Sí. Lo logrará. Ya lo está logrando. No exageramos tal vez al afirmar que la producción
literaria obrera de hoy contiene ya valores artísticos y humanos superiores, en muchos
aspectos, a los de la producción burguesa. Digo producción obrera, englobando en esta
denominación a todas las obras en que dominan, de una u otra manera, el espíritu y los
intereses proletarios; por el tema, por su contextura psicológica o por la sensibilidad del
escritor. Así es como figuran dentro de la literatura proletaria autores de diversa
procedencia clasista, tales como Upton Sinclair, Gladkov, Selvinsky, Kirchon,
Pasternak, O’Flaherty y otros, pero cuyas pnras están, sin embargo, selladas por una
interpretación sincera y definida del mundo de los trabajadores.

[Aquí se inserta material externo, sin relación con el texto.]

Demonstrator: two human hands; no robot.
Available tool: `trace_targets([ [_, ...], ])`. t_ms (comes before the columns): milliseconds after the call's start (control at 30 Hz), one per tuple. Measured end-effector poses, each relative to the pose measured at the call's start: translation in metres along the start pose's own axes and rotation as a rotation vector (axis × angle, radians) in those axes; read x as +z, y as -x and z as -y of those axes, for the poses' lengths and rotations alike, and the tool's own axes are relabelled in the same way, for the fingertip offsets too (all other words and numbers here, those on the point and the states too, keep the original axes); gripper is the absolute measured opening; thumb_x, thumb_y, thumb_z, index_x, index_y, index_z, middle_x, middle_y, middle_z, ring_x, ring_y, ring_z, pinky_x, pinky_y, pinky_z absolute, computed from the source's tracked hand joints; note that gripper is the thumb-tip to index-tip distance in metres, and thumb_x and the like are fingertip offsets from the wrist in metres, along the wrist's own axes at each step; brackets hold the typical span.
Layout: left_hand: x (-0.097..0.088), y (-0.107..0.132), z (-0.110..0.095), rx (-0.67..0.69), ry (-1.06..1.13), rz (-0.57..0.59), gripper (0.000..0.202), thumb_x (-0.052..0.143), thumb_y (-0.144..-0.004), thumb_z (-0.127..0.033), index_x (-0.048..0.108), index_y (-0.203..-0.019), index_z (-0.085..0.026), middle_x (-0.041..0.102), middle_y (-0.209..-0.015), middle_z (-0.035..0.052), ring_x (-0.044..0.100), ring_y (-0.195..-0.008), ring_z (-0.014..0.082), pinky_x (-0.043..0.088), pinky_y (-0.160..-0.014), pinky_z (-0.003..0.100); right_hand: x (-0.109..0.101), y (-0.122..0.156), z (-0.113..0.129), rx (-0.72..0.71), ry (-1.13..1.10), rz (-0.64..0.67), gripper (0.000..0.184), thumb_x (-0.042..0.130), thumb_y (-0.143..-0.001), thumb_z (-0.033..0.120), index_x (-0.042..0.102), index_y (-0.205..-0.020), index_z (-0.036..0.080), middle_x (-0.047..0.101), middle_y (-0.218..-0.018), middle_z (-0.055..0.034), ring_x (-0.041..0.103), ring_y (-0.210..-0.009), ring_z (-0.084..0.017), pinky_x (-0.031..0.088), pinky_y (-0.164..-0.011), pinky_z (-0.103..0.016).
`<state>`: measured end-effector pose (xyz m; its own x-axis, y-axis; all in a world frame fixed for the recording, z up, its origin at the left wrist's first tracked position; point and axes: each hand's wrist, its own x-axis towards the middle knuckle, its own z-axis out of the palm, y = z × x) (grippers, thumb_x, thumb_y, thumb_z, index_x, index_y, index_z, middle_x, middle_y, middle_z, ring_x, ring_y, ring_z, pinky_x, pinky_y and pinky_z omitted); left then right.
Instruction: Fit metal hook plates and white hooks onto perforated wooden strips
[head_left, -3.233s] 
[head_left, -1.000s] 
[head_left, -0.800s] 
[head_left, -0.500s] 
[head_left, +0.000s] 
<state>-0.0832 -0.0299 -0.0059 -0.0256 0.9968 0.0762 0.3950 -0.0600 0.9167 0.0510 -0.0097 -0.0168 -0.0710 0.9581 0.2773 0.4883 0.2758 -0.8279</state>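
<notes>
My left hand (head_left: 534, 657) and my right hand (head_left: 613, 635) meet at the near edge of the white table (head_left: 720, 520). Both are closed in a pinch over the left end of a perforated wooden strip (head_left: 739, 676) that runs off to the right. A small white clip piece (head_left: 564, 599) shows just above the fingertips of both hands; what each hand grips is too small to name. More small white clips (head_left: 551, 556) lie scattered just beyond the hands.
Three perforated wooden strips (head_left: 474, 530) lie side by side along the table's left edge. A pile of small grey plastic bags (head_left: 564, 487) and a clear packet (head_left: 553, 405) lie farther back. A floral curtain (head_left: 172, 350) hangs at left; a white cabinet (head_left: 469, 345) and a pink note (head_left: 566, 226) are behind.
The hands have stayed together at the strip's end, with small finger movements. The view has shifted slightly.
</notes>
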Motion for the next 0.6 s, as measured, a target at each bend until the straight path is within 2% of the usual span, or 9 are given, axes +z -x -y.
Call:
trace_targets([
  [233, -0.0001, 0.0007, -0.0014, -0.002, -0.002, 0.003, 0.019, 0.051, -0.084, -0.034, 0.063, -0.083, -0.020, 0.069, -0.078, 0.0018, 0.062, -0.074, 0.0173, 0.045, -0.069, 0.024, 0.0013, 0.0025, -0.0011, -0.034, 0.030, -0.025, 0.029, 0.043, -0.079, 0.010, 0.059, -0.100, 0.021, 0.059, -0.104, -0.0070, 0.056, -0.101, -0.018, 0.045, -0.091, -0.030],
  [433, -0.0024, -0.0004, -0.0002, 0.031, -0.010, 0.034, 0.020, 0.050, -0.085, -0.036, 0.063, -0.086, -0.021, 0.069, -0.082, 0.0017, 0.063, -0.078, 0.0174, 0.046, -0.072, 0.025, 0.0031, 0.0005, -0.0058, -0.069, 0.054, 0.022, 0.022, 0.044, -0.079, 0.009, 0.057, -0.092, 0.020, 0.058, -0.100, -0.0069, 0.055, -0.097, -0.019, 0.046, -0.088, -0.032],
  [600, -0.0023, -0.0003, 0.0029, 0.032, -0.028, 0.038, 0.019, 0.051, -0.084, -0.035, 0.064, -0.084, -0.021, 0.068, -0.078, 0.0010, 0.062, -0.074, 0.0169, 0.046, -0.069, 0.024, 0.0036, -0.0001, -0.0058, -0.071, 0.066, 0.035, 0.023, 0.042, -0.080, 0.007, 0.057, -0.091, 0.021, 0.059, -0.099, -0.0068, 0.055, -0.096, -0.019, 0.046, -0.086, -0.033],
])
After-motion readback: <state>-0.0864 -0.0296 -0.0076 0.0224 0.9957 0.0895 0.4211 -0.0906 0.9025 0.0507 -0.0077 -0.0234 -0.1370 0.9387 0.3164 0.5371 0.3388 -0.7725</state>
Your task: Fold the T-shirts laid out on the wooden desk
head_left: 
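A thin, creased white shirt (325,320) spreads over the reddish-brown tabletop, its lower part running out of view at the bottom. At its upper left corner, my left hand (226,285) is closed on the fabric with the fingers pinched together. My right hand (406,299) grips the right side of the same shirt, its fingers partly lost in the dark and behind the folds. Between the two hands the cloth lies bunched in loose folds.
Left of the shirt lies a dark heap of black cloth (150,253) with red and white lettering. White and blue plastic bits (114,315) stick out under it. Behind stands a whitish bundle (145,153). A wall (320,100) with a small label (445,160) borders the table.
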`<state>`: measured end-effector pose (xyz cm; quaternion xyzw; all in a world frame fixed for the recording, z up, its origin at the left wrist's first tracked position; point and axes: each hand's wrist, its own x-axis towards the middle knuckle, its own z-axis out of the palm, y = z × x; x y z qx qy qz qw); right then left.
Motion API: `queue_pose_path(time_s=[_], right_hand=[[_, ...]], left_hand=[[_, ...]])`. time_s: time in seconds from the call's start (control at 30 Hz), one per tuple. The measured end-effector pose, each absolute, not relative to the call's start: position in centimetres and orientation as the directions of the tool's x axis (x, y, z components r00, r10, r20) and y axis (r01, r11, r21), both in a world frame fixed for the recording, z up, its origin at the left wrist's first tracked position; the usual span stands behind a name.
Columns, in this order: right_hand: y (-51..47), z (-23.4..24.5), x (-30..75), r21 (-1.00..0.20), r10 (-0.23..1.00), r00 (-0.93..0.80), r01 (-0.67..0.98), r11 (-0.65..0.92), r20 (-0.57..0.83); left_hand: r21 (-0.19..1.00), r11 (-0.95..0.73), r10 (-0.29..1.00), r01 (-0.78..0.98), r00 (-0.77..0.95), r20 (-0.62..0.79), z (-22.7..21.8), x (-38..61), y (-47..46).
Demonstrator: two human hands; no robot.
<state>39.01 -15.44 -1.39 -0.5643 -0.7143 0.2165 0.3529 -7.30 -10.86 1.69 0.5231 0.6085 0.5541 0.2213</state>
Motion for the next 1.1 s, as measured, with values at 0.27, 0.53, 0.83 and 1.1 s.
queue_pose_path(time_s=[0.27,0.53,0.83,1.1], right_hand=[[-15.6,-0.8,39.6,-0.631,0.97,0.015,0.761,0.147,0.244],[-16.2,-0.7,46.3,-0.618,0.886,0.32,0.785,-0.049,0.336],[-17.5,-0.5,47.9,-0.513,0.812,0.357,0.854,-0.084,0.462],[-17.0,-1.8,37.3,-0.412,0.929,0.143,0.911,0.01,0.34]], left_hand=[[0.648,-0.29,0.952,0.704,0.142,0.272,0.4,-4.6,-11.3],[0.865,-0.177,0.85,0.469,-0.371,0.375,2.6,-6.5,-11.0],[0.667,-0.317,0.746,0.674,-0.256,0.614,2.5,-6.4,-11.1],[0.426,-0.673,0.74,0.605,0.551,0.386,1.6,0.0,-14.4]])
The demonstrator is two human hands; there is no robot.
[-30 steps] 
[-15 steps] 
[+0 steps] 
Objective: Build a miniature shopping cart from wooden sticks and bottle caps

De otra parte, son muy significativos a este respecto la atención y respeto que la
literatura proletaria despierta en los mejores escritores burgueses, atención y respeto que
se traducen por la frecuencia con que tratan –aunque sólo episódicamente- en su
reciente producción, de la vida, las luchas y derroteros revolucionarios de las masas
trabajadoras. Esta actitud revela dos cosas; unas veces, el “snobismo” propio de las
“inteligencias” bizantinas y, otras la inestabilidad y vacilaciones características de una
ideología moribunda.
En suma, todas estas consideraciones atestiguan, de un lado, el advenimiento y la
ofensiva arrolladora de la literatura proletaria y, de otro lado, la derrota y desbandada de
la literatura capitalista.
La encrucijada de la historia está, como se ve, zanjada en este terreno.